3.6 UNIFORM RESOURCE LOCATOR

Uniform Resource Locator or URL in short is a reference to a resource available on the internet. This term is very common in the internet terminology. URL is used to reach to a specific HTML page or some similar resources from the web. Further categories of the URL are absolute and relative URL; both of them are well used while developing the web pages.
In other words, URL is a accessible name given to some web resource based on where it resides. Most of the URLs refer to a file stored either on the same computer system of on some different machine. This external URL may access from any kind of network. However, remember that URLs also can point to other resources on the network, such as query from a database or accessing some other resource such as audio, video or some other document.

Components of URL are necessary to understand. A standard URL has two components which are protocol identifiers and name of the resource to where URL implies to. Protocol identifier is the name of the protocol which is generally http and is popularly used in our browsers.
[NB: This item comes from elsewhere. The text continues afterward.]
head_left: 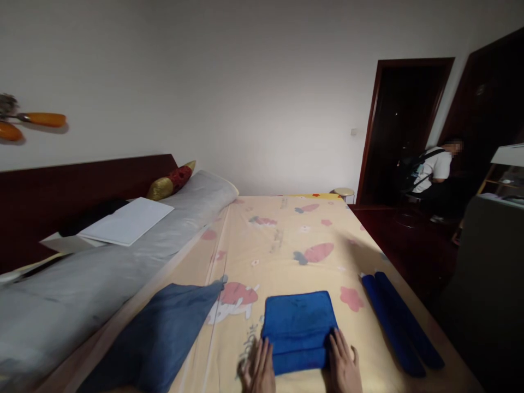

Consider the following URL:
“http://mydomainname.com”
In the above domain name http is a protocol identifier while “mydomainname” is a name of the resource. Noteworthy here in the given URL above is, http and the mydomainname.com both are separated by a colon sign (:) followed by two forward slashes (//). Here, protocol identifier (http) indicates the name of the protocol to be used to get one instance of the resource.
Http usually serves the http documents on the web. There are also some other types of resources on the internet used as protocol identifier such as ftp, gopher etc. On the other hand, a resource name is the complete address of the resource which is to be accessed using http. The format of the resource name depends entirely on which protocol is being used. Further, for most of the protocols the resource name contains one or more of the following components:

• Host name
• File name
• Port name
• Reference

Where host name indicates name of the computer system in which the web content resource is residing. Further, file name is the pathname to the file residing on some machine, port name is the port number to build connection and finally reference which is the optional component is referred to a named anchor which usually identifies a specific location within a file.
Generally, for most of the protocols hostname and the file name are needed, whether on the other hand the port number and reference are not forced. For instance the resource name for an HTTP url must specify a server on the network (Host Name) and the path to the document on that machine (Filename). This can also specify a port number and a reference too but are not the forced routines, as said above.

Characters not allowed in a URL-
There could be a simple question that if spaces are allowed in between the URL characters. It is better to know that in RFC 1738 it is documented that the URL string can only contain alphanumeric characters and the !$-_ +*’(), characters. In other words, if some characters other than the given are needed in the URL then they must be encoded. For example, encoding refers to change the characters into equivalent programming code.